• [Work instructions]: Give back every line of the material below exactly, but no images.

• [Dataset records]:

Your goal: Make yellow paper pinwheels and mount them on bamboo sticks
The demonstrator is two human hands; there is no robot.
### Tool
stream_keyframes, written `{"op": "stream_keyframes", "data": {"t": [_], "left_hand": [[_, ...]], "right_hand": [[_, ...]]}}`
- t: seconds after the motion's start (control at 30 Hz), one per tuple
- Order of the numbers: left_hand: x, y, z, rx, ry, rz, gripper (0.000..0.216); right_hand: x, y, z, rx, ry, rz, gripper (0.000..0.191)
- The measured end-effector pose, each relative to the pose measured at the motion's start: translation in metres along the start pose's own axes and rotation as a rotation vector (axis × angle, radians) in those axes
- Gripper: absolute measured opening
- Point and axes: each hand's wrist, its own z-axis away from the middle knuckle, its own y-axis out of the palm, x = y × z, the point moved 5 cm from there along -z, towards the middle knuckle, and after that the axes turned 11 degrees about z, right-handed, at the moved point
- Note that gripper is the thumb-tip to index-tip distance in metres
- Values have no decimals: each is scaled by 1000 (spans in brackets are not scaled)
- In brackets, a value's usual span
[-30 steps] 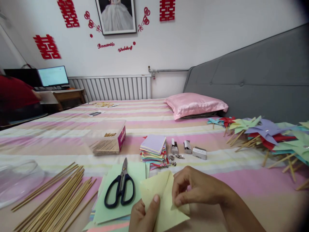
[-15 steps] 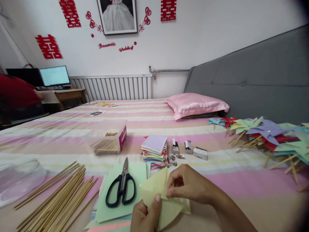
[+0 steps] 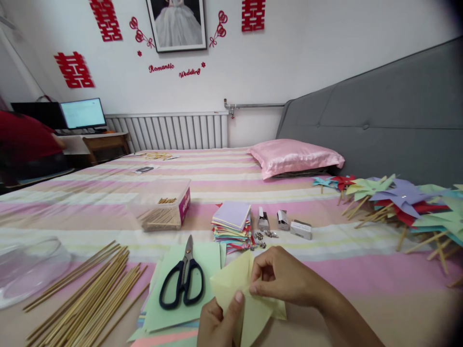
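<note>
A pale yellow paper pinwheel, its corners folded inward, is held low in front of me. My left hand grips it from the lower left, thumb pressed near its centre. My right hand pinches at the folded tips by the middle; whether a pin is between those fingers is hidden. Just left lie dark-handled scissors on a stack of green and other coloured sheets. Beyond my hands stands a pile of small paper squares, with loose metal fasteners beside it.
Bamboo sticks and a clear plastic lid lie at left, behind them a clear tub of sticks. Small boxes sit past the fasteners. Finished pinwheels crowd the right. A pink pillow lies farther back; a person in red sits far left.
My left thumb has shifted slightly right on the paper toward its centre. My right hand keeps its pinch in nearly the same spot.
</note>
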Motion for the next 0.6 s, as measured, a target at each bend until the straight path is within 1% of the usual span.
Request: {"op": "stream_keyframes", "data": {"t": [0.23, 0.37, 0.5, 0.6], "left_hand": [[2, -7, -4, -18, 30, -26, 35], [3, -14, -7, -37, 50, -108, 39], [4, -23, -11, -70, 84, -184, 43], [3, -26, -12, -87, 100, -156, 44]], "right_hand": [[3, 2, 0, -38, -14, 98, 8], [4, 3, 2, -55, -10, 160, 9], [9, 1, 4, -106, -21, 197, 7], [11, 2, 4, -125, -24, 162, 13]]}}
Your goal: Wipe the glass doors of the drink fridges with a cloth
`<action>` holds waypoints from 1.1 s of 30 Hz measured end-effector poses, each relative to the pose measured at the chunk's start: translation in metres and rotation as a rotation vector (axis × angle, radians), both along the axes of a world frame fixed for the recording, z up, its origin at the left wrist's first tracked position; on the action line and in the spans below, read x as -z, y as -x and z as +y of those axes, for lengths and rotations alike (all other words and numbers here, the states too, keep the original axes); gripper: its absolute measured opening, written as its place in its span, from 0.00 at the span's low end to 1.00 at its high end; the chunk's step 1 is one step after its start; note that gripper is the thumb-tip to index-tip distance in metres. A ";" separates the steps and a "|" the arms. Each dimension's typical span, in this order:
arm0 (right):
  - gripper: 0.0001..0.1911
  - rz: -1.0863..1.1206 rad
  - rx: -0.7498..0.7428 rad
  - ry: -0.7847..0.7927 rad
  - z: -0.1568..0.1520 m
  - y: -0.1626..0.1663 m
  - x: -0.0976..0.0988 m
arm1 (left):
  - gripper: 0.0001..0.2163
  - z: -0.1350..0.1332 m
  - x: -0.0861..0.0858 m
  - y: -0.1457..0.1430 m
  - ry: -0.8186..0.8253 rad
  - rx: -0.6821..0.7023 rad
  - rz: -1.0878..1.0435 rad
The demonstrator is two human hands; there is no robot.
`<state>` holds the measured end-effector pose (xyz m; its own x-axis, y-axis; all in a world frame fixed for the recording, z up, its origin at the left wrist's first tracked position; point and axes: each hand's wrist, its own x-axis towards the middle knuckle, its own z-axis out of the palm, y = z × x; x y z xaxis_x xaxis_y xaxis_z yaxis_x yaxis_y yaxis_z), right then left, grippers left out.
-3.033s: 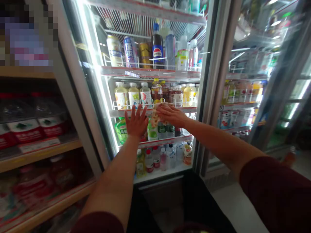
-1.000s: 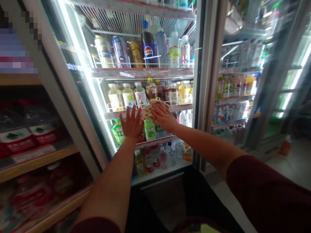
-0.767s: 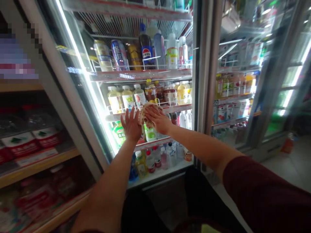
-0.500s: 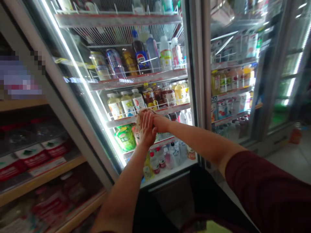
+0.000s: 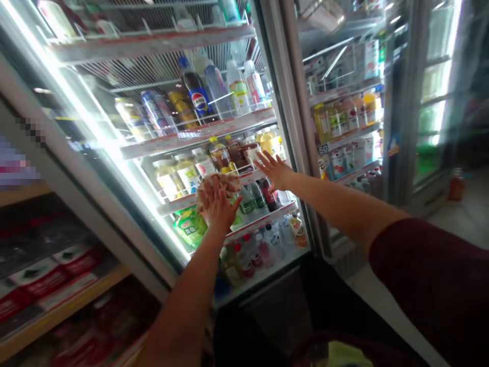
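My left hand [image 5: 218, 208] lies spread over a crumpled, brown-and-white patterned cloth [image 5: 228, 182], pressing it flat toward the glass door [image 5: 168, 173] of a lit drinks fridge. The cloth bunches up above and to the right of its fingertips. To the right, my right hand [image 5: 275, 172] is empty, fingers fanned out, in front of the same glass; whether it touches the pane I cannot tell. Behind the hands stand juice bottles [image 5: 186, 173] on a shelf, and a green pack [image 5: 190, 227] sits lower left.
Fridge shelves hold a cola bottle [image 5: 198, 94] and other drinks. A metal door frame [image 5: 284, 102] divides this fridge from another stocked fridge [image 5: 344, 117]. On the left, a wooden shelf [image 5: 72, 295] carries red-and-white boxes [image 5: 46, 275]. An orange bottle [image 5: 456, 184] stands at far right.
My right hand has come off my left hand and moved right, its fingers spreading. My left hand stays on the cloth, now showing more of it. The view has tilted and shifted.
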<state>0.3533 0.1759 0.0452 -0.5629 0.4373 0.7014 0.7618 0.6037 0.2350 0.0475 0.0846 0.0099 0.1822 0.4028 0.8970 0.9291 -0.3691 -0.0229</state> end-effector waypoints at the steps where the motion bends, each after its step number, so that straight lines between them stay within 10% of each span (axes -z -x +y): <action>1: 0.79 -0.006 0.003 0.000 0.001 0.003 0.000 | 0.28 0.001 -0.009 -0.001 0.001 0.007 0.008; 9: 0.74 0.059 -0.039 -0.041 0.006 0.009 0.007 | 0.31 0.001 -0.082 0.039 -0.106 -0.017 -0.038; 17: 0.77 0.033 0.046 0.035 -0.010 0.013 0.002 | 0.31 -0.016 0.012 0.054 0.102 0.010 0.085; 25: 0.77 -0.048 0.176 0.071 -0.031 0.013 -0.006 | 0.34 -0.034 -0.073 0.076 0.033 -0.254 0.009; 33: 0.75 -0.043 0.150 0.061 -0.029 0.014 -0.005 | 0.34 -0.048 0.015 0.082 0.170 -0.247 -0.067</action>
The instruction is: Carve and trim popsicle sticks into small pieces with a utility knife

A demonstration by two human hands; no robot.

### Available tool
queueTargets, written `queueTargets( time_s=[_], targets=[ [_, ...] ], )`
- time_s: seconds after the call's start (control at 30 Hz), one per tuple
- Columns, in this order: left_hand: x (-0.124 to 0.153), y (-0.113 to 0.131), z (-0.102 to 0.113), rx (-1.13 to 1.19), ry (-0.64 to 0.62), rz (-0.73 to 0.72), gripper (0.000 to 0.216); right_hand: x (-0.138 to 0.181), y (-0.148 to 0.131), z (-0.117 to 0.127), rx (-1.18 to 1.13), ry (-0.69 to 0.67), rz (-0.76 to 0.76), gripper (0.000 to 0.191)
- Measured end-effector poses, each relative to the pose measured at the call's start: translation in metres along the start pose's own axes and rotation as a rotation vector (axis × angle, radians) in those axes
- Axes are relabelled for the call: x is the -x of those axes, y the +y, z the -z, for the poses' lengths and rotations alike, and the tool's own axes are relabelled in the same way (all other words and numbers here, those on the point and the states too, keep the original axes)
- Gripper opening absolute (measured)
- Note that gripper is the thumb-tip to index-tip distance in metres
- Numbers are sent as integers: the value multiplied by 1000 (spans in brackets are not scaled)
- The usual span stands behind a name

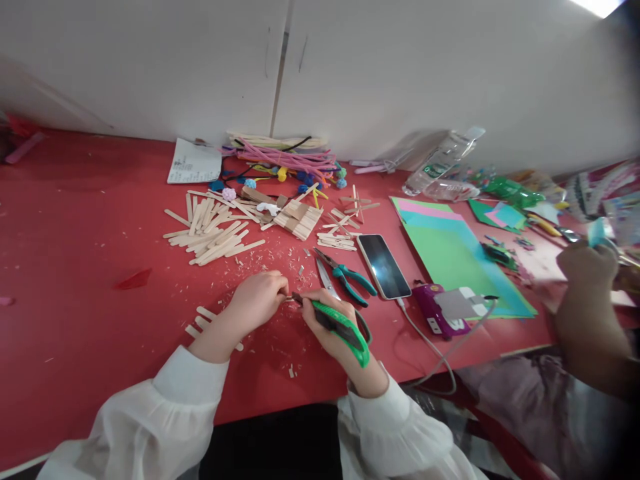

• [Final answer]:
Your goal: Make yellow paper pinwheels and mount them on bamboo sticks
The demonstrator is two human hands; there is no robot.
### Tool
stream_keyframes, written `{"op": "stream_keyframes", "data": {"t": [_], "left_hand": [[_, ...]], "right_hand": [[_, ...]]}}`
- t: seconds after the motion's start (control at 30 Hz), one per tuple
- Order of the numbers: left_hand: x, y, z, rx, ry, rz, gripper (0.000..0.216); right_hand: x, y, z, rx, ry, rz, gripper (0.000..0.191)
- The measured end-effector pose, each relative to the pose measured at the motion's start: translation in metres along the start pose's own axes and rotation as a rotation vector (axis × angle, radians) in those axes
- Gripper: absolute measured opening
- Point and axes: each hand's wrist, its own z-axis away from the middle knuckle, its own y-axis out of the palm, x = y × z, the point moved 5 cm from there along -z, towards the middle knuckle, and after that the axes turned 11 degrees about z, right-handed, at the moved point
- Note that gripper is the thumb-tip to index-tip distance in metres
- Values have no decimals: each is scaled by 1000 (spans in brackets are not scaled)
- In brackets, a value's usual span
[-30 steps] 
[-15 steps] 
[+0 steps] 
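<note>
A pale yellow paper pinwheel, its corners folded inward, is held low in front of me. My left hand grips it from the lower left, thumb pressed near its centre. My right hand pinches at the folded tips by the middle; whether a pin is between those fingers is hidden. Just left lie dark-handled scissors on a stack of green and other coloured sheets. Beyond my hands stands a pile of small paper squares, with loose metal fasteners beside it.
Bamboo sticks and a clear plastic lid lie at left, behind them a clear tub of sticks. Small boxes sit past the fasteners. Finished pinwheels crowd the right. A pink pillow lies farther back; a person in red sits far left.
My left thumb has shifted slightly right on the paper toward its centre. My right hand keeps its pinch in nearly the same spot.
</note>
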Motion for the next 0.6 s, as measured, a target at each bend until the straight path is within 1% of the usual span.
Request: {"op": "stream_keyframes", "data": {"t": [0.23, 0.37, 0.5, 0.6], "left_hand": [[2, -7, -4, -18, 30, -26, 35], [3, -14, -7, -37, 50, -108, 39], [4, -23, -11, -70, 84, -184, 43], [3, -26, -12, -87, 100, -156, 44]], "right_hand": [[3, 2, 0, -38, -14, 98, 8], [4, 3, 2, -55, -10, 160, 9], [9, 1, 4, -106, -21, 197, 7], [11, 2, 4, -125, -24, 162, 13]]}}
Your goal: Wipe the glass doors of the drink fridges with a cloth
`<action>` holds waypoints from 1.1 s of 30 Hz measured end-effector poses, each relative to the pose measured at the chunk's start: translation in metres and rotation as a rotation vector (axis × angle, radians), both along the axes of a world frame fixed for the recording, z up, its origin at the left wrist's first tracked position; on the action line and in the spans below, read x as -z, y as -x and z as +y of those axes, for lengths and rotations alike (all other words and numbers here, the states too, keep the original axes); gripper: its absolute measured opening, written as its place in its span, from 0.00 at the span's low end to 1.00 at its high end; the chunk's step 1 is one step after its start; note that gripper is the thumb-tip to index-tip distance in metres. A ";" separates the steps and a "|" the arms. Each dimension's typical span, in this order:
arm0 (right):
  - gripper: 0.0001..0.1911
  - rz: -1.0863..1.1206 rad
  - rx: -0.7498..0.7428 rad
  - ry: -0.7847..0.7927 rad
  - z: -0.1568..0.1520 m
  - y: -0.1626..0.1663 m
  - x: -0.0976..0.0988 m
arm1 (left):
  - gripper: 0.0001..0.2163
  - z: -0.1350..0.1332 m
  - x: -0.0861..0.0858 m
  - y: -0.1457..0.1430 m
  - ry: -0.8186..0.8253 rad
  - rx: -0.6821..0.7023 rad
  - rz: -1.0878..1.0435 rad
The demonstrator is two human hands; there is no robot.
`<state>` holds the measured end-effector pose (xyz m; its own x-axis, y-axis; all in a world frame fixed for the recording, z up, its origin at the left wrist's first tracked position; point and axes: each hand's wrist, its own x-axis towards the middle knuckle, its own z-axis out of the palm, y = z × x; x y z xaxis_x xaxis_y xaxis_z yaxis_x yaxis_y yaxis_z), right then left, grippers left out.
-3.033s: 
-1.000s: 
-0.767s: 
-0.500s: 
+0.000s: 
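My left hand [image 5: 218, 208] lies spread over a crumpled, brown-and-white patterned cloth [image 5: 228, 182], pressing it flat toward the glass door [image 5: 168, 173] of a lit drinks fridge. The cloth bunches up above and to the right of its fingertips. To the right, my right hand [image 5: 275, 172] is empty, fingers fanned out, in front of the same glass; whether it touches the pane I cannot tell. Behind the hands stand juice bottles [image 5: 186, 173] on a shelf, and a green pack [image 5: 190, 227] sits lower left.
Fridge shelves hold a cola bottle [image 5: 198, 94] and other drinks. A metal door frame [image 5: 284, 102] divides this fridge from another stocked fridge [image 5: 344, 117]. On the left, a wooden shelf [image 5: 72, 295] carries red-and-white boxes [image 5: 46, 275]. An orange bottle [image 5: 456, 184] stands at far right.
My right hand has come off my left hand and moved right, its fingers spreading. My left hand stays on the cloth, now showing more of it. The view has tilted and shifted.
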<state>0.3533 0.1759 0.0452 -0.5629 0.4373 0.7014 0.7618 0.6037 0.2350 0.0475 0.0846 0.0099 0.1822 0.4028 0.8970 0.9291 -0.3691 -0.0229</state> end-effector waypoints at the steps where the motion bends, each after its step number, so that straight lines between them stay within 10% of each span (axes -z -x +y): <action>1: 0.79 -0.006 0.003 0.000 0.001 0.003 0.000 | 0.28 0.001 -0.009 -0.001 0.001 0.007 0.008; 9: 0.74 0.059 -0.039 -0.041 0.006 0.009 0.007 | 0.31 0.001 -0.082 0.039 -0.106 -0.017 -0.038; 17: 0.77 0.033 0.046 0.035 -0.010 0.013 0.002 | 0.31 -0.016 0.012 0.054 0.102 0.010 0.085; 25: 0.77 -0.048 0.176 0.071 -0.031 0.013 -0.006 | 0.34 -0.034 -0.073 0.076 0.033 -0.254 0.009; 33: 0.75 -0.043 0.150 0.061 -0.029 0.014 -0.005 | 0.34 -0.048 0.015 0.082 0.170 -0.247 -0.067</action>
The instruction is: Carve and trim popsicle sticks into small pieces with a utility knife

A demonstration by two human hands; no robot.

### Available tool
queueTargets, written `queueTargets( time_s=[_], targets=[ [_, ...] ], )`
- time_s: seconds after the call's start (control at 30 Hz), one per tuple
- Columns, in this order: left_hand: x (-0.124 to 0.153), y (-0.113 to 0.131), z (-0.102 to 0.113), rx (-1.13 to 1.19), ry (-0.64 to 0.62), rz (-0.73 to 0.72), gripper (0.000 to 0.216); right_hand: x (-0.138 to 0.181), y (-0.148 to 0.131), z (-0.117 to 0.127), rx (-1.18 to 1.13), ry (-0.69 to 0.67), rz (-0.76 to 0.76), gripper (0.000 to 0.191)
- Measured end-effector poses, each relative to the pose measured at the call's start: translation in metres along the start pose's own axes and rotation as a rotation vector (axis × angle, radians) in those axes
- Axes are relabelled for the call: x is the -x of those axes, y the +y, z the -z, for the poses' lengths and rotations alike, and the tool's own axes are relabelled in the same way (all other words and numbers here, those on the point and the states too, keep the original axes)
- Gripper opening absolute (measured)
- Note that gripper is the thumb-tip to index-tip distance in metres
- Numbers are sent as integers: the value multiplied by 1000 (spans in brackets are not scaled)
- The usual span stands behind a name

No additional output is needed.